Default responder created by rails g responders:install: https://github.com/heartcombo/responders/blob/9bdc60dfbfa8001641c1c4df7bc73c3fc2a4cf41/lib/generators/responders/install_generator.rb#L10-L25

[codecov]

Codecov Report

All modified and coverable lines are covered by tests ✅

Project coverage is 98.92%. Comparing base (6d716df) to head (bf8be73).
Report is 1 commits behind head on master.

Additional details and impacted files

@@           Coverage Diff           @@
##           master     #918   +/-   ##
=======================================
  Coverage   98.91%   98.92%           
=======================================
  Files          14       14           
  Lines         555      557    +2     
=======================================
+ Hits          549      551    +2     
  Misses          6        6           

☔ View full report in Codecov by Sentry.
📢 Have feedback on the report? Share it here.

[tagliala]

@javierjulio

As per https://github.com/heartcombo/responders?tab=readme-ov-file#configuring-error-and-redirect-statuses, newly generated application responders default to

self.error_status = :unprocessable_entity
self.redirect_status = :see_other

(and also include include Responders::HttpCacheResponder)

So it may have sense to change those fields, regardless of Turbo support, and release a major version

[javierjulio]

Can you please retest this without the Responders::HttpCacheResponder inclusion? When retesting, can you please make sure that forms for both new/create and edit/update, work as expected? Both success and failure scenarios. I just want to make sure there isn't any regressions there for ActiveAdmin. I don't believe there would be.

[tagliala]

Updated with a ref to a9fb8e1

[javierjulio]

Thank you for including the reference. It makes sense why it was changed. Referencing the "why" is always helpful so I appreciate it.

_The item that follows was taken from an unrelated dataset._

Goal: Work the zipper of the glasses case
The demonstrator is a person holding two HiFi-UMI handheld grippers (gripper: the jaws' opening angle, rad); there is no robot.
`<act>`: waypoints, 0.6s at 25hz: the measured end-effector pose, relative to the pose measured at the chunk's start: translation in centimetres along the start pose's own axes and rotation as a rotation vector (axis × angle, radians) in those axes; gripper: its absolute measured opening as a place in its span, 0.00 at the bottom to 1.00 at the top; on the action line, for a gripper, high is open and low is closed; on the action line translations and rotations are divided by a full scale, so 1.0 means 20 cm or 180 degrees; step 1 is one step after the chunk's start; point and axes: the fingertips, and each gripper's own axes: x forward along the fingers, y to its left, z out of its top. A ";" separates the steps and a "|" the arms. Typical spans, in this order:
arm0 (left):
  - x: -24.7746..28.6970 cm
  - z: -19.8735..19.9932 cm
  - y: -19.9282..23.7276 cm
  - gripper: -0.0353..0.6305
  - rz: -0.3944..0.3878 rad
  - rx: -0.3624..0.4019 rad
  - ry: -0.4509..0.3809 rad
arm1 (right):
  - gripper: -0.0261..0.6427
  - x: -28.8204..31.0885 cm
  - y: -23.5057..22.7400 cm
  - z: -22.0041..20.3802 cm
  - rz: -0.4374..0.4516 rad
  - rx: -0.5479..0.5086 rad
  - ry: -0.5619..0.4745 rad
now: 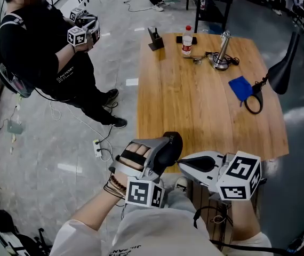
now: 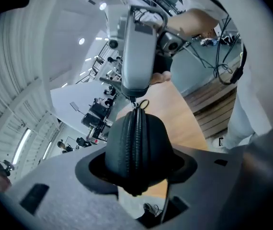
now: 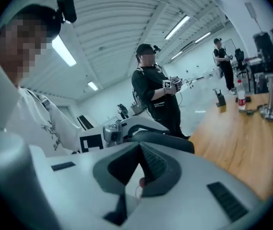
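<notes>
Glasses case: domed, black, fabric-covered.

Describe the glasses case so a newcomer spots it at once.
Find the near edge of the light wooden table, where two grey grippers meet. The left gripper clamps a black oval zippered glasses case, the right gripper pinching its zipper pull. Unlike the flat blue cloth farther off, it is dark and rounded.

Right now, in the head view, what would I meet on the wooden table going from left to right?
First a black holder, then a water bottle, a metal post, a blue pouch.
</notes>
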 end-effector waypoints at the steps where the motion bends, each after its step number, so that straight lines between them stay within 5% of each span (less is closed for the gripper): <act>1: 0.02 -0.02 0.00 0.44 -0.0007 0.0003 0.0089 | 0.04 0.02 0.00 -0.01 -0.0135 -0.0086 0.0079; 5: 0.06 -0.07 -0.03 0.43 -0.0049 0.0034 0.0268 | 0.04 0.06 -0.01 -0.04 -0.0462 -0.0247 0.0243; 10: 0.10 -0.09 -0.09 0.43 -0.0063 0.0121 0.0336 | 0.04 0.19 0.06 -0.09 -0.0532 -0.0341 0.0337; 12: 0.09 -0.07 -0.10 0.43 -0.0090 -0.0009 0.0193 | 0.04 0.20 0.08 -0.09 -0.0425 -0.0304 0.0277; 15: 0.01 0.03 -0.06 0.44 -0.0107 -0.0410 -0.0375 | 0.04 0.13 0.13 -0.04 0.0050 -0.0086 -0.0007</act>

How did retesting this go with ActiveAdmin? I'd like to ensure that submitting forms, both successful and with validation errors, works as expected. Essentially, no regressions.

Do you think we should release this in a major version? ActiveAdmin is locked to v1.x for InheritedResources so earlier version won't be able to use it so releasing a major version of this is safe. We could permit it in ActiveAdmin v4 though since it's still beta.

[tagliala]

How did retesting this go with ActiveAdmin? I'd like to ensure that submitting forms, both successful and with validation errors, works as expected. Essentially, no regressions.

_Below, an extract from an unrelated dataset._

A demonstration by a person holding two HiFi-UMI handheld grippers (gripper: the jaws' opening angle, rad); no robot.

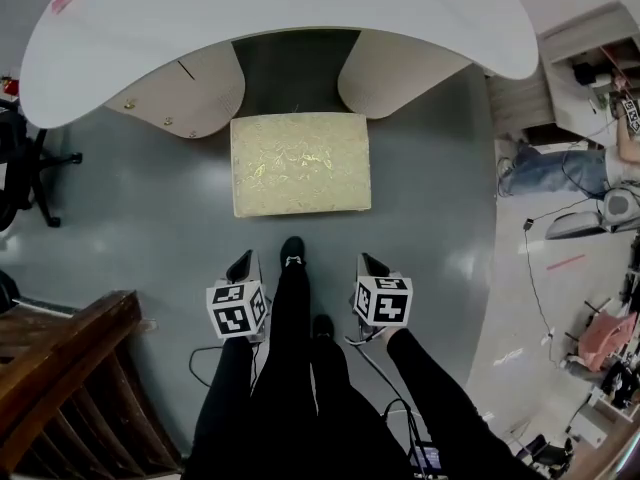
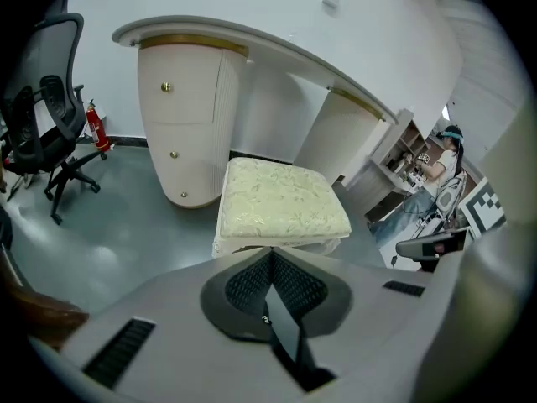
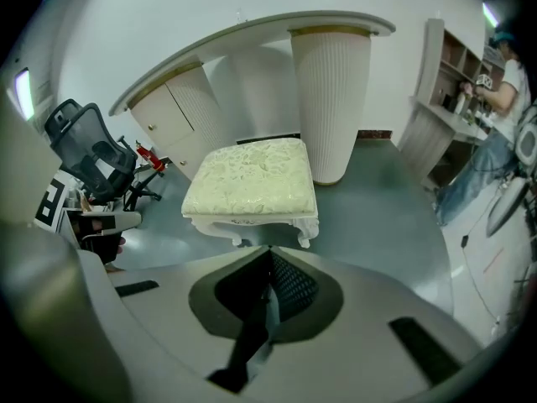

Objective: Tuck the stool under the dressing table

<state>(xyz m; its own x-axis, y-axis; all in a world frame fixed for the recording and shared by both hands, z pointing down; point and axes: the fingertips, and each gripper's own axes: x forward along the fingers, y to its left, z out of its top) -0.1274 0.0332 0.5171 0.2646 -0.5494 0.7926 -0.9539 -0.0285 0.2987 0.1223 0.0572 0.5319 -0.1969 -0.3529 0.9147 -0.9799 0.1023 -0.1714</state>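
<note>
On grey floor (image 1: 130, 208), at dressing table (image 1: 280, 18) knee-gap mouth: cream cushioned stool (image 1: 300, 163), not tucked. Left hand-held gripper (image 1: 241, 265), right hand-held gripper (image 1: 372, 266) side by side, short of stool, jaws pressed together, empty.

Head view: the stool (image 1: 300, 163) legs are hidden beneath its cushion. The dressing table (image 1: 280, 8) top is cut off by the upper edge; the office chair (image 1: 15, 168) is cropped at left.
</note>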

According to my tests in the default test app, there are no visible changes. I will run active admin specs against this branch

Do you think we should release this in a major version?

It is a potential breaking change with some custom javascript expecting a 200 from the server, so in any case it makes sense to release in a major version

ActiveAdmin is locked to v1.x for InheritedResources so earlier version won't be able to use it so releasing a major version of this is safe. We could permit it in ActiveAdmin v4 though since it's still beta.

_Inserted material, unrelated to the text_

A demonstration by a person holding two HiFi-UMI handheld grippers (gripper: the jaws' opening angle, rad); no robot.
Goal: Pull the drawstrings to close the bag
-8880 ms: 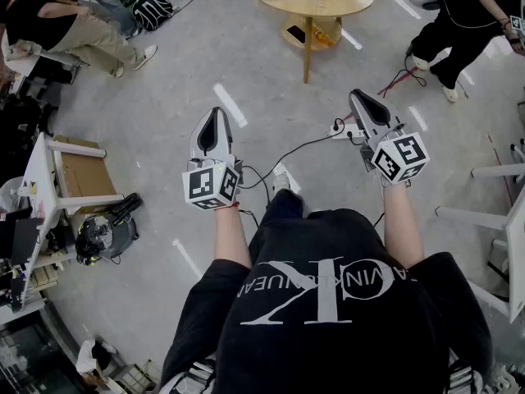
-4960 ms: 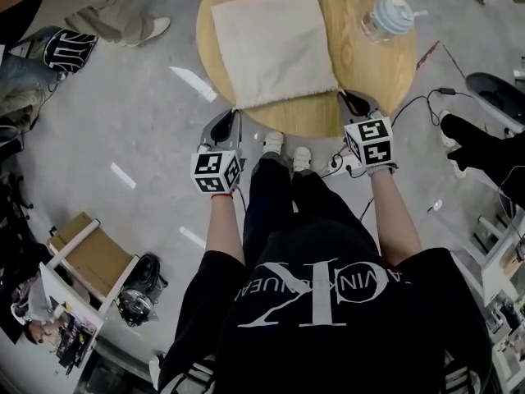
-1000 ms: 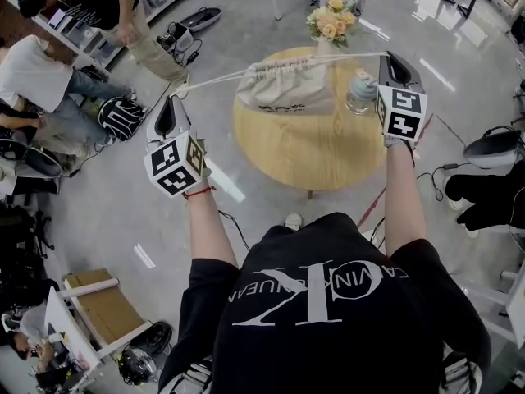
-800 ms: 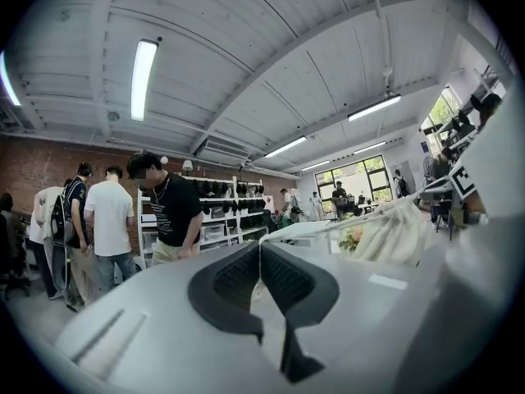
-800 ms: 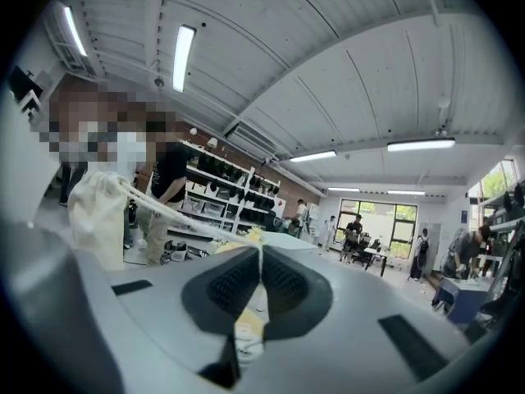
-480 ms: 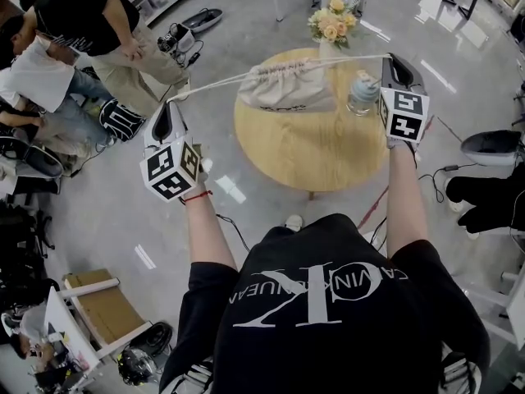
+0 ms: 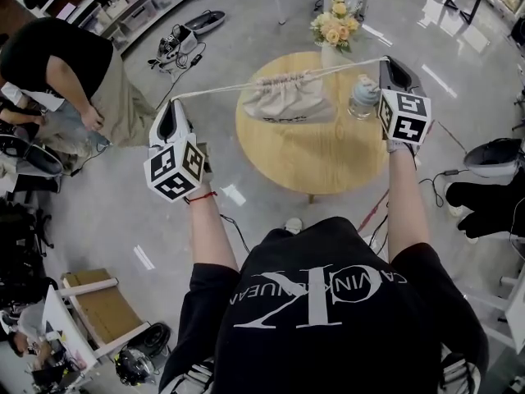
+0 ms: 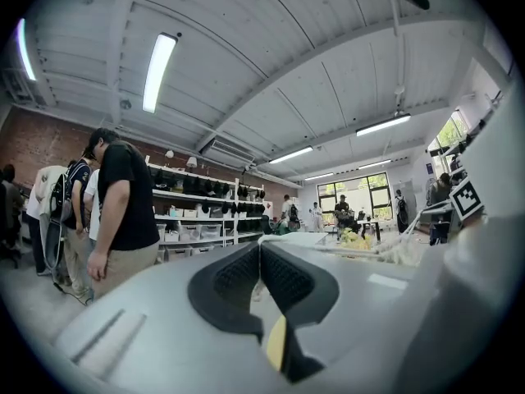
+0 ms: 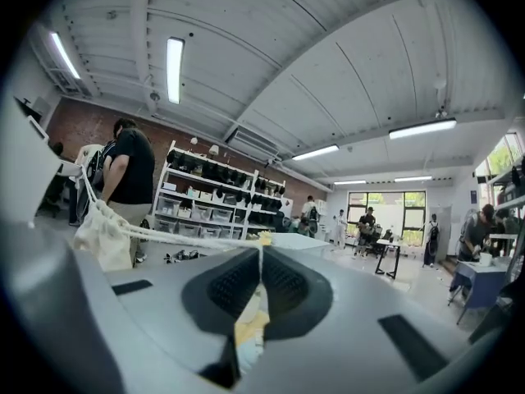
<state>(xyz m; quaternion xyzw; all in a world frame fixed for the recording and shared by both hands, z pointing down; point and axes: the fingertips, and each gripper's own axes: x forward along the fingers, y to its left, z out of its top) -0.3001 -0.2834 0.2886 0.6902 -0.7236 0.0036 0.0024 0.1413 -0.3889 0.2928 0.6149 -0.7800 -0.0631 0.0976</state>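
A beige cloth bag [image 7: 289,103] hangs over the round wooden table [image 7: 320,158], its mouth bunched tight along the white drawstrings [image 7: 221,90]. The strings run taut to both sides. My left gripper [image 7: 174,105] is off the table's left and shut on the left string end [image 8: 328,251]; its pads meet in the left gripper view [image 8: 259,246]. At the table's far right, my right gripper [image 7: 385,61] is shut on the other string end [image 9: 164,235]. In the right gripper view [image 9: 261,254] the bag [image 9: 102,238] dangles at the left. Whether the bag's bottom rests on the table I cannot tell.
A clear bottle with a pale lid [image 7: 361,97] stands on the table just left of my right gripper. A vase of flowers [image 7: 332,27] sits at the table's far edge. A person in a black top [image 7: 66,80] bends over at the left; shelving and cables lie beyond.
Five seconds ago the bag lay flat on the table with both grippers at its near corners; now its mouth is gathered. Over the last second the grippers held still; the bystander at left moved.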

Probably it is a good choice

[javierjulio]

Thanks! Let's release as v2 then.

[tagliala]

All Active Admin specs (both master and 3-0-stable) pass against this branch

---

Screenshots

Before

After

[tagliala]

@javierjulio rebased

• Should I bump the major in this branch?
• Should we release a beta with this change?

[javierjulio]

@tagliala awesome thanks. I think this is safe as a major release, no beta release needed. You are welcome to bump the major version here or in another PR, I'm fine with either. Thank you.